Reporter: Handoyo | Editor: Barratut Taqiyyah Rafie
JAKARTA. Eksportir mutiara akan menghadapi tantangan baru untuk meningkatkan kualitas produknya. Kementerian Kelautan dan Perikanan (KKP) telah menerbitkan standar mutu bagi mutiara kelas ekspor.
Menteri KKP Fadel Muhammad mengatakan, berlakunya Standar Nasional Indonesia (SNI) untuk mutiara adalah untuk memperbaiki kualitas mutiara dalam negeri. "Selama ini, di negara kita belum ada standar mengenai kualitas mutiara, kini saatnya untuk menata kembali," ujar Fadel, kemarin (12/10).
Victor P.H. Nikijuluw, Dirjen Pengolahan dan Pemasaran Hasil Perikanan Kementrian Kelautan dan Perikanan menjelaskan, SNI juga akan melindungi pengusaha lokal dari serbuan mutiara luar yang masuk ke dalam negeri. Pasalnya, SNI juga akan mewajibkan registrasi dan sertifikasi produk.
Mutiara yang tak memenuhi SNI itu tidak boleh masuk pasar ekspor. "Makanya ini sangat berat. Untuk ekspor atau impor ada grade tertentu," imbuhnya.
KKP seharusnya meneken aturan SNI itu kemarin. Namun, penandatanganan diundur karena KKP masih bernegosiasi dengan Asosiasi Budidaya Mutiara Indonesia (ASBUMI).
Maklum, ASBUMI yang terdiri dari 28 perusahaan pembudidaya mutiara menilai SNI akan berdampak pada ekspor mutiara. "Saya harap pemerintah tidak terlalu ketat memberlakukan standar untuk saat ini," kata Anthony Tanios, Ketua ASBUMI.
Ia was-was, jika standar SNI dijalankan dengan ketat para pembudidaya mutiara kecil akan kewalahan memenuhinya. Sebab, sejauh ini kualitas mutiara dari pembudidaya kecil masih rendah. "Kalau kualitas kita kalah dengan pembudidaya asal Australia," ujar Anthony.

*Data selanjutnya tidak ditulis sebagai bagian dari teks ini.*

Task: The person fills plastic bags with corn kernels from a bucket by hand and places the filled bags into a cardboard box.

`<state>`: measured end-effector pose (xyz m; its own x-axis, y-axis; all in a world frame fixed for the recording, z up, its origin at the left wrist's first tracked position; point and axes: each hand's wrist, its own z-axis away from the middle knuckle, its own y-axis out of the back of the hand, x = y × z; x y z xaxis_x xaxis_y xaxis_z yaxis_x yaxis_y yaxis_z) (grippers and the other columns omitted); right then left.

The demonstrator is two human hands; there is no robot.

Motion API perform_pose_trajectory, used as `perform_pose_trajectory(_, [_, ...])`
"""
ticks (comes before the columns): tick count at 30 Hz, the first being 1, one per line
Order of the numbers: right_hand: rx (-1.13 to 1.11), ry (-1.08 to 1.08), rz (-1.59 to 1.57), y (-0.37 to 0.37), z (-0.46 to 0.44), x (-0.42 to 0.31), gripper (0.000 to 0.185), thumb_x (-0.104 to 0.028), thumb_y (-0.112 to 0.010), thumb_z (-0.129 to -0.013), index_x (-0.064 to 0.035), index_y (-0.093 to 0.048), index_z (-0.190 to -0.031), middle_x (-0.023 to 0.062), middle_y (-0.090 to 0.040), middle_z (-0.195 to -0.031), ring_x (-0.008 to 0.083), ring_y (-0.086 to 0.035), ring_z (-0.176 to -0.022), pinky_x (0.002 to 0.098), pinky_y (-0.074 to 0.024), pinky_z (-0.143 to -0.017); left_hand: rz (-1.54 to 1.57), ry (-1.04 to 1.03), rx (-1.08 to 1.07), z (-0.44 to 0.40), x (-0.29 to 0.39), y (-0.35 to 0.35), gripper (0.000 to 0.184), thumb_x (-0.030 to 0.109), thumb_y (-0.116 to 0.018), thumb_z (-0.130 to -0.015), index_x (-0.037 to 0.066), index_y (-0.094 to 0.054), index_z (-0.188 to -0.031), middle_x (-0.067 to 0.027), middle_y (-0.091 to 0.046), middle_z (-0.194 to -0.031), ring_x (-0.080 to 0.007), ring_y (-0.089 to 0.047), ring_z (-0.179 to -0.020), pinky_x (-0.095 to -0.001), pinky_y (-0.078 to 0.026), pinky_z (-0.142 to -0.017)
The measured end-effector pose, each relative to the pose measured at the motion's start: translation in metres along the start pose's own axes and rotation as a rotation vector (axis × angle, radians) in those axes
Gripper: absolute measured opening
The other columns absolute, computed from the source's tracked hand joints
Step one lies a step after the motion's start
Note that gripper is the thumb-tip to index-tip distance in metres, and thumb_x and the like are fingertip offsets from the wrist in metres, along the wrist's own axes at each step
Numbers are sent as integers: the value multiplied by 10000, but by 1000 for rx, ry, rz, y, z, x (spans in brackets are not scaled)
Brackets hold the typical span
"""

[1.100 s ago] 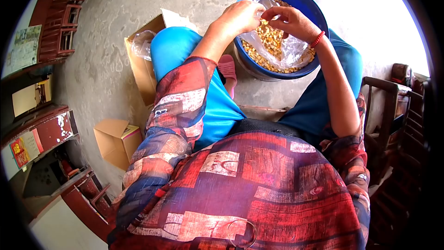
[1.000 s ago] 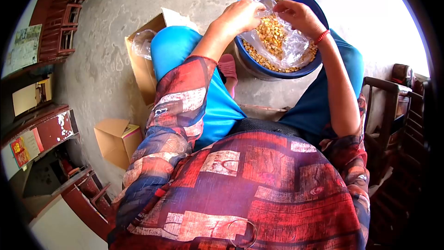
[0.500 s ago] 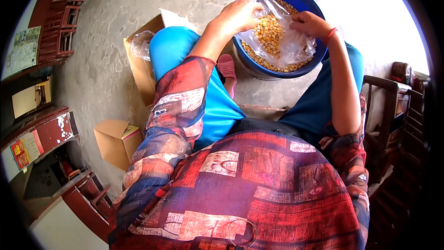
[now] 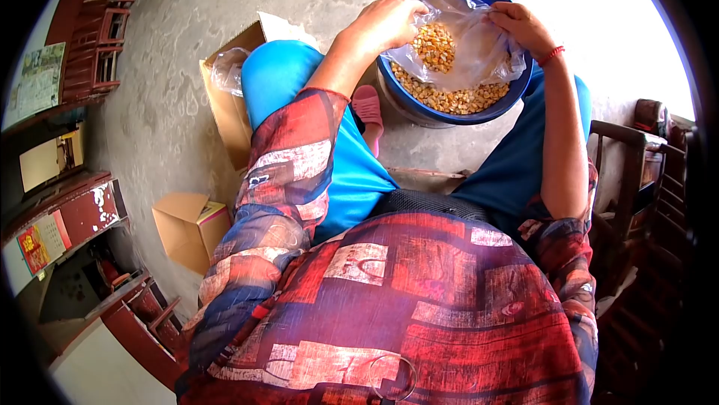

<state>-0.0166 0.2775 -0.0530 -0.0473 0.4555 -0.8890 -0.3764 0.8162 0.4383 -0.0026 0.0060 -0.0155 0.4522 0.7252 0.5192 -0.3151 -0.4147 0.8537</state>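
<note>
A clear plastic bag (image 4: 483, 49) is spread over the blue bucket (image 4: 520, 96), with yellow kernels (image 4: 434, 47) showing in its opening. More kernels (image 4: 458, 99) lie in the bucket below the bag. My left hand (image 4: 387, 24) is closed on the bag's left edge, over the bucket's left rim. My right hand (image 4: 522, 26), with a red band at the wrist, pinches the upper right part of the bag near the right rim. The bag's film is stretched between both hands.
An open cardboard box (image 4: 227, 124) with clear plastic in it stands beside my left knee. A smaller cardboard box (image 4: 187, 231) is nearer on the left. A pink slipper (image 4: 367, 107) is on the floor left of the bucket. A dark wooden chair (image 4: 622, 173) stands at right.
My right hand has moved right, away from my left hand, drawing the bag wider across the bucket. More kernels show along the bucket's near side. My left hand has stayed nearly still.
</note>
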Motion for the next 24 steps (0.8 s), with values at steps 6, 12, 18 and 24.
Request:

Tak hanya itu, ia meminta spesifikasi SNI tidak terlalu berat karena mutiara tidak bisa diproduksi secara masal dan sangat bergantung dengan produksi alam.
Data berbeda
Menurut data KKP, produksi mutiara nasional pada tahun 2010 mencapai 5,7 ton. Adapun nilai ekspornya waktu itu mencapai US$ 25 juta-US$ 30 juta. Pada tahun ini, KKP menargetkan produksi mutiara akan naik 22,8% menjadi 7 ton. "Kalau melihat potensi yang ada, produksi kita sebenarnya bisa mencapai 20 ton," tuturnya. Produksi tersebut berasal dari 5.000 pengusaha mutiara.
Berbeda dengan angka perhitungan KKP, Anthony menyatakan bahwa tahun 2010 lalu, volume produksi mutiara yang resmi tercatat di ASBUMI hanya sebesar 3 ton hingga 4 ton.
Menurut dia, ASBUMI menargetkan volume produksi mutiara tahun ini cuma sebanyak 5 ton. Jumlah ini jauh lebih kecil daripada target KKP yang 20 juta ton. "Realistisnya sebanyak itu," kata Anthony. Ia mengaku pesimistis dengan target pemerintah, apalagi kalau SNI mutiara sudah mulai berjalan.
Di luar perbedaan data itu, menurut versi KKP, dari sekitar 5 ton produksi mutiara tahun lalu, 95% di antaranya memang untuk pasar ekspor. Kendati begitu, ekspor mutiara Indonesia baru memenuhi kurang dari 10% dari total pasar mutiara di dunia yang senilai US$ 1,5 miliar.
Selama ini, saingan utama produksi mutiara lokal adalah mutiara dari Australia dan China. Anthony menjelaskan, harga mutiara dari Australia mencapai US$ 10.000 per mome (1 mome setara 3,75 gram). Sedangkan mutiara Indonesia hanya separuhnya, yakni US$ 5.000-6.000 per mome. "Karena kebanyakan produksi Australia adalah karang alami," jelas Anthony.
Selain bersaing dengan mutiara Australia di pasar ekspor, mutiara lokal juga mesti bersaing dengan mutiara asal China di pasar lokal. Sebab, mutiara China yang harganya lebih murah kini banyak beredar di tanah air.
Jenis mutiara China tersebut adalah fresh water atau mutiara air tawar. Sedang mutiara yang diproduksi pembudidaya lokal berjenis south sea pearl (SSP).